Dataset items:

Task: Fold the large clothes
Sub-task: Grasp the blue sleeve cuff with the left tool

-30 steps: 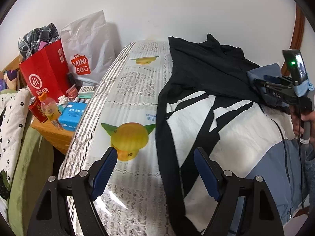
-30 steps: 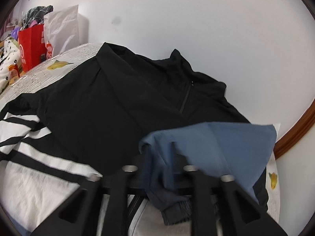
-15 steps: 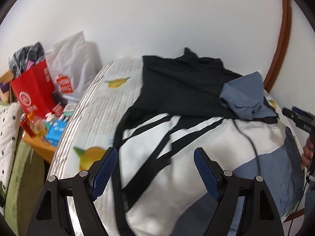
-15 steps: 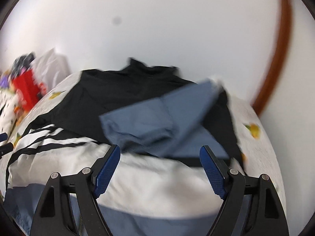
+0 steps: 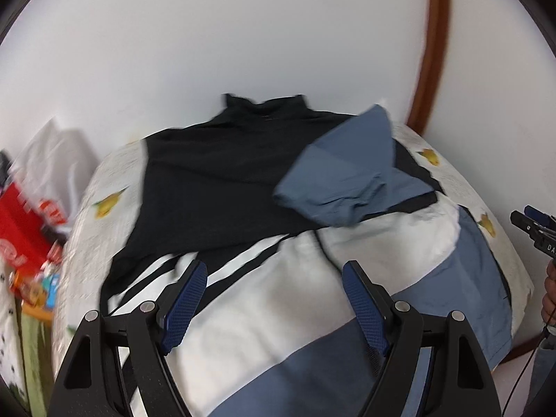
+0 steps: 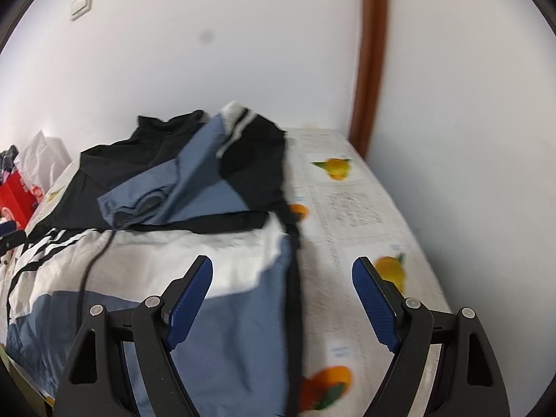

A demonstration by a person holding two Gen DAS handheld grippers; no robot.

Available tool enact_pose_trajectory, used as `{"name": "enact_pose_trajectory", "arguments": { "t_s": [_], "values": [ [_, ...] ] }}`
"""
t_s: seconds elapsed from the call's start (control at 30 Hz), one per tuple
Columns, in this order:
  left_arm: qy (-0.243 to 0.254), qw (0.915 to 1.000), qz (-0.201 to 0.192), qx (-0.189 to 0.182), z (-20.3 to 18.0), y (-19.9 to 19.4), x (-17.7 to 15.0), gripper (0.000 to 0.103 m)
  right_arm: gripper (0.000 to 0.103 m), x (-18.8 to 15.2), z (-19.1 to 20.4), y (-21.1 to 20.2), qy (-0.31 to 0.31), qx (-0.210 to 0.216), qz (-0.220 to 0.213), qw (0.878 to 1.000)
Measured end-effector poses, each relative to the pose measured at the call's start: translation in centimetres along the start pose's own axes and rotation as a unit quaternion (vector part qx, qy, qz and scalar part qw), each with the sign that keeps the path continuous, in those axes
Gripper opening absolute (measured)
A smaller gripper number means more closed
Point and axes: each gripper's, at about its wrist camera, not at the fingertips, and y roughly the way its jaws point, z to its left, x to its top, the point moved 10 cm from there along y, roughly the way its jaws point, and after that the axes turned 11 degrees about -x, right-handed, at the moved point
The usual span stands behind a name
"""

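Observation:
A large black, white and blue jacket lies spread on the bed; it also shows in the right wrist view. Its blue sleeve lies folded across the black chest, also seen in the right wrist view. My left gripper is open and empty above the white middle of the jacket. My right gripper is open and empty above the jacket's right edge; it also shows at the right rim of the left wrist view.
The bed has a white sheet with fruit prints. A wall and a brown door frame stand behind it. A red bag, a white bag and small items crowd a side table at the left.
My right gripper has opened, let go of the blue sleeve and pulled back to the right. The sleeve now lies on the jacket's chest. My left gripper has swung right over the jacket.

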Motion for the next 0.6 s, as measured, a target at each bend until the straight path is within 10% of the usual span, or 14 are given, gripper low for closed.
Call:
{"name": "enact_pose_trajectory", "arguments": {
  "t_s": [0.6],
  "values": [
    [0.085,0.9926,0.065,-0.058,-7.1,13.3,3.4,0.078,0.07,-3.1,-7.9,5.4,0.05,-0.032,0.049,0.997]
  ]
}}
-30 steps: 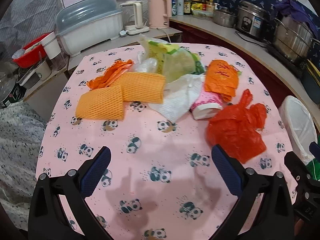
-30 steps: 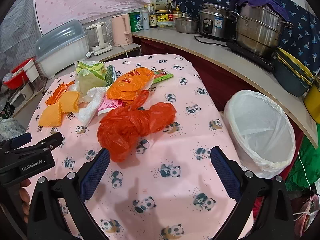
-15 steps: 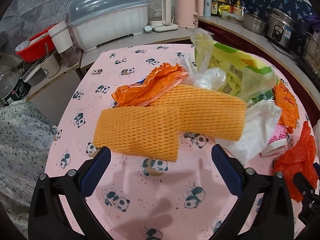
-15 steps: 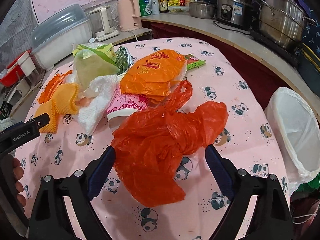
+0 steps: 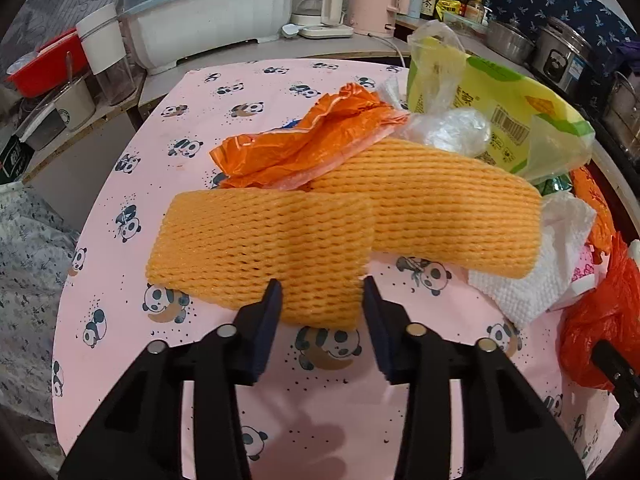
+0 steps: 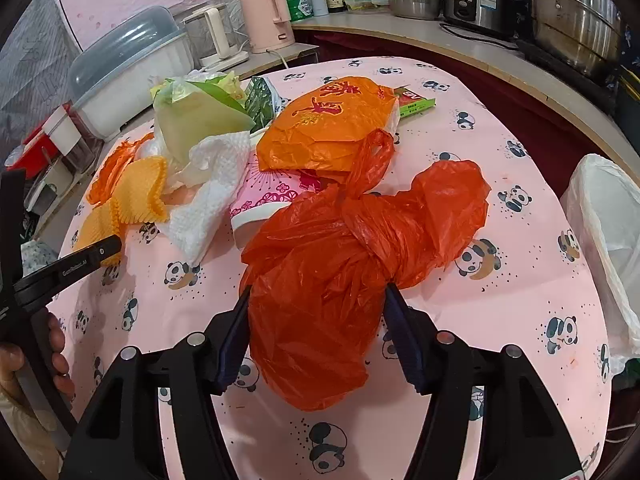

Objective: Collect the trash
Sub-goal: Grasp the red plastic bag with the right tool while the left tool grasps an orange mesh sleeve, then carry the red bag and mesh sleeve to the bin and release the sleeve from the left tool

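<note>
Trash lies in a heap on the pink panda tablecloth (image 5: pixel 132 184). My left gripper (image 5: pixel 322 300) is partly closed around the near corner of an orange foam net (image 5: pixel 256 248); a second foam net (image 5: pixel 436 216) lies behind it. My right gripper (image 6: pixel 316 308) is partly closed around a red plastic bag (image 6: pixel 332 272), its fingers at both sides of the bag. Behind lie an orange plastic bag (image 6: pixel 324 128), a white paper towel (image 6: pixel 208 196), a pink paper cup (image 6: pixel 264 208) and a yellow-green wrapper (image 5: pixel 500 120). A white-lined trash bin (image 6: pixel 608 224) stands right of the table.
A counter behind holds a white dish box (image 5: pixel 208 20), kettles (image 6: pixel 268 16), bottles and steel pots (image 6: pixel 572 20). A red bowl (image 5: pixel 44 60) and cups stand at the left. The table edge drops off at left and right.
Both grippers have moved forward onto the trash and narrowed their jaws: the left around the foam net's corner, the right around the red bag.
</note>
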Motion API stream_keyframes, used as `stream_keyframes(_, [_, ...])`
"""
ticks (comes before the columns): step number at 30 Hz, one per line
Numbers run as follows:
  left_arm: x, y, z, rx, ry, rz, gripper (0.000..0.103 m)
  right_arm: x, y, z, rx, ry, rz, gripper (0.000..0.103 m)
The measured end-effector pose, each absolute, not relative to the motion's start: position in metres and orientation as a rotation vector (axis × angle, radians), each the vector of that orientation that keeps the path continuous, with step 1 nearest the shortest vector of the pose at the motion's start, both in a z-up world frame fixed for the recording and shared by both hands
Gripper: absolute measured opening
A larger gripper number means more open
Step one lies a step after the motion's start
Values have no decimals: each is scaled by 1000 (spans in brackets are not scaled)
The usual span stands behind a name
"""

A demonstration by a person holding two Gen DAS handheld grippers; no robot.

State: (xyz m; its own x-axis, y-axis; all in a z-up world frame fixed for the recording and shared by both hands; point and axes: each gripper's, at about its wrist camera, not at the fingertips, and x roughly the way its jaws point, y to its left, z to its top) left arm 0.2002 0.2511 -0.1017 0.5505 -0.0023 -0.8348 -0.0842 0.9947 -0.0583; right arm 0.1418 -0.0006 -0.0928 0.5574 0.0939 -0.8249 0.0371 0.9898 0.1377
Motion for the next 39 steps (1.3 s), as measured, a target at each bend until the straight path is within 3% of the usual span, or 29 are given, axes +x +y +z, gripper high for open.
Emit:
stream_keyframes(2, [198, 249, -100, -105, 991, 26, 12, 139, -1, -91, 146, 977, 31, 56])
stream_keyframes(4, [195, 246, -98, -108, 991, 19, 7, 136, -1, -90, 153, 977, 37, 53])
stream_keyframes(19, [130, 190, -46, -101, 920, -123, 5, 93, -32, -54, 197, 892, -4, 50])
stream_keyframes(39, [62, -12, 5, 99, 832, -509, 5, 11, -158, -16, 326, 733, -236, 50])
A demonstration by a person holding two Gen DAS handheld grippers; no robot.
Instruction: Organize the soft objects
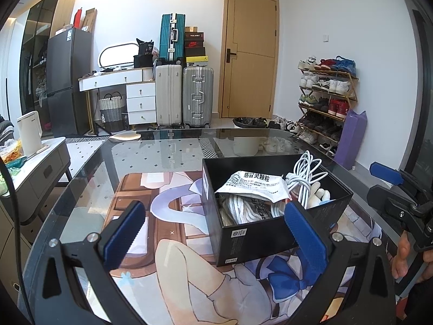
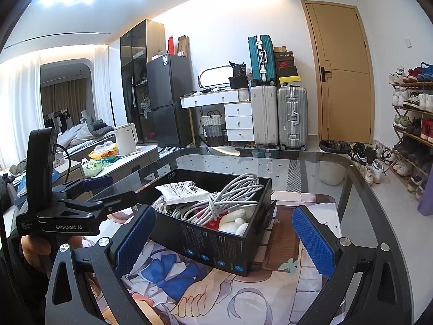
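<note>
A black open box [image 1: 251, 241] stands on an anime-print mat [image 1: 162, 195] on the glass table. Inside lie a white printed sachet [image 1: 254, 187], a coiled white cable [image 1: 305, 173], a white plush toy [image 1: 319, 195] and striped cloth [image 1: 243, 211]. My left gripper [image 1: 215, 237] is open just before the box's near corner and holds nothing. From the other side, my right gripper [image 2: 224, 242] is open in front of the same box [image 2: 211, 243], also with nothing in it. The cable [image 2: 230, 197], sachet [image 2: 184, 192], plush [image 2: 235, 219] and something red [image 2: 213, 223] show there.
The glass table [image 2: 351, 189] has a rounded edge. A grey side cabinet [image 1: 40, 173] with a white kettle [image 1: 28, 132] stands to the left. Suitcases [image 1: 184, 94], a dresser, a door and a shoe rack [image 1: 324, 103] line the far wall. A hand [image 1: 406, 254] holds the right tool.
</note>
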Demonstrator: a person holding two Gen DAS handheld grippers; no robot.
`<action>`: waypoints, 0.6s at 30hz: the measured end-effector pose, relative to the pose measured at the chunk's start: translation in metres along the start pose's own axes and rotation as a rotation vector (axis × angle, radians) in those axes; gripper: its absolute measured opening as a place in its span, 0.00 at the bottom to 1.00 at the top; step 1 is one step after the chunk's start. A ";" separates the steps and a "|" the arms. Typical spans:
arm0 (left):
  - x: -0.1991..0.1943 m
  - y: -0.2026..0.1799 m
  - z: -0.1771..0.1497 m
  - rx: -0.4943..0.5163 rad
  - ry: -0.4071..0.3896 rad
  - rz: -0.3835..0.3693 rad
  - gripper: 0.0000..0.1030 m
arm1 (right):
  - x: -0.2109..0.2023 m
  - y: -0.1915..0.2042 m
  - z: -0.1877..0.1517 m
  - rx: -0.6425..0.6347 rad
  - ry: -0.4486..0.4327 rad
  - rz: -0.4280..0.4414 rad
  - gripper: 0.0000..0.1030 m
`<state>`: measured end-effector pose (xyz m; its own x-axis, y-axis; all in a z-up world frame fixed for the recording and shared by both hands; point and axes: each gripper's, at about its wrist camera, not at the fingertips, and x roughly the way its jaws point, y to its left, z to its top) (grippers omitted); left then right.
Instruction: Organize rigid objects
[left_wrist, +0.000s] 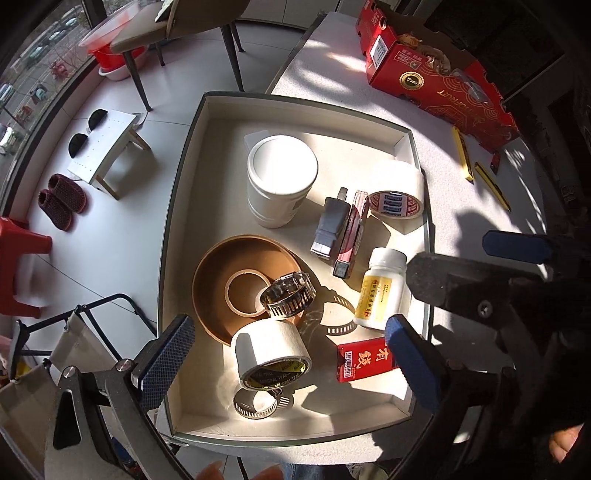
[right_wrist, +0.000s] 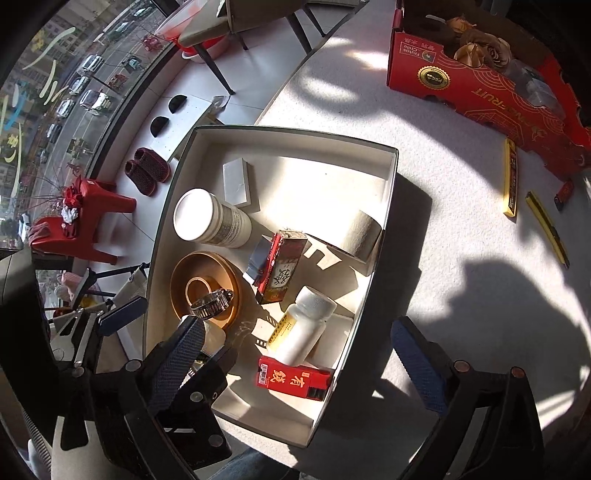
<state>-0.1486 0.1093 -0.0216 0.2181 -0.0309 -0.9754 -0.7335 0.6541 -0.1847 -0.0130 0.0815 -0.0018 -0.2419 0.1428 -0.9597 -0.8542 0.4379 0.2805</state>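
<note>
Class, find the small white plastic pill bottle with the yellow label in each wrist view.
Left wrist view: small white plastic pill bottle, right of centre, inside the white cardboard tray.
Right wrist view: bottle, lower centre.
Shared landmark: flat red carton beside it.

White-walled tray (left_wrist: 192, 155). White lidded canister (left_wrist: 282, 177). Brown dish (left_wrist: 236, 280) holding a slotted silver clamp (left_wrist: 288, 297). Between the left claw's blue cross-hatched pads (left_wrist: 166, 354): off-white tape roll (left_wrist: 271, 350), black-and-gold core. Beside its right pad: red box (left_wrist: 364, 360), gold characters; white bottle (left_wrist: 380, 291), yellow label. Beyond: red-and-gold carton (left_wrist: 436, 77); yellow sticks (left_wrist: 463, 153).
</note>
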 end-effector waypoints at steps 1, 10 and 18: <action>-0.001 -0.001 -0.001 0.014 0.002 -0.037 1.00 | -0.003 -0.001 -0.001 0.003 -0.009 0.007 0.98; -0.033 0.001 -0.007 -0.031 -0.120 -0.023 1.00 | -0.024 0.002 -0.016 0.014 -0.051 0.054 0.99; -0.032 0.007 -0.017 -0.050 -0.005 0.109 1.00 | -0.033 0.005 -0.040 0.057 -0.041 0.032 0.99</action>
<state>-0.1716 0.1020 0.0062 0.1382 0.0425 -0.9895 -0.7843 0.6148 -0.0832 -0.0276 0.0435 0.0303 -0.2485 0.1929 -0.9492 -0.8185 0.4823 0.3122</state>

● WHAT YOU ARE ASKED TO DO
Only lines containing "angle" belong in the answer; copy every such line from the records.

● YOUR SOLUTION
The measured end-effector pose, each absolute, not relative to the motion's start: position in metres and orientation as a rotation vector (axis × angle, radians), each the vector of that orientation that keeps the path continuous, with step 1 nearest the shortest vector of the pose at the motion's start, both in a z-up world frame fixed for the recording and shared by both hands
`<action>`: waypoints, 0.6s at 30hz: the measured end-effector pose, relative to the pose measured at the chunk's start: translation in metres along the start pose's own axes and rotation as a rotation vector (axis × angle, radians) in those axes; gripper: its absolute measured opening as a place in its span, 0.00 at the bottom to 1.00 at the top; step 1 is one step after the chunk's start. A ";" separates the steps and a "|" the arms. Typical spans:

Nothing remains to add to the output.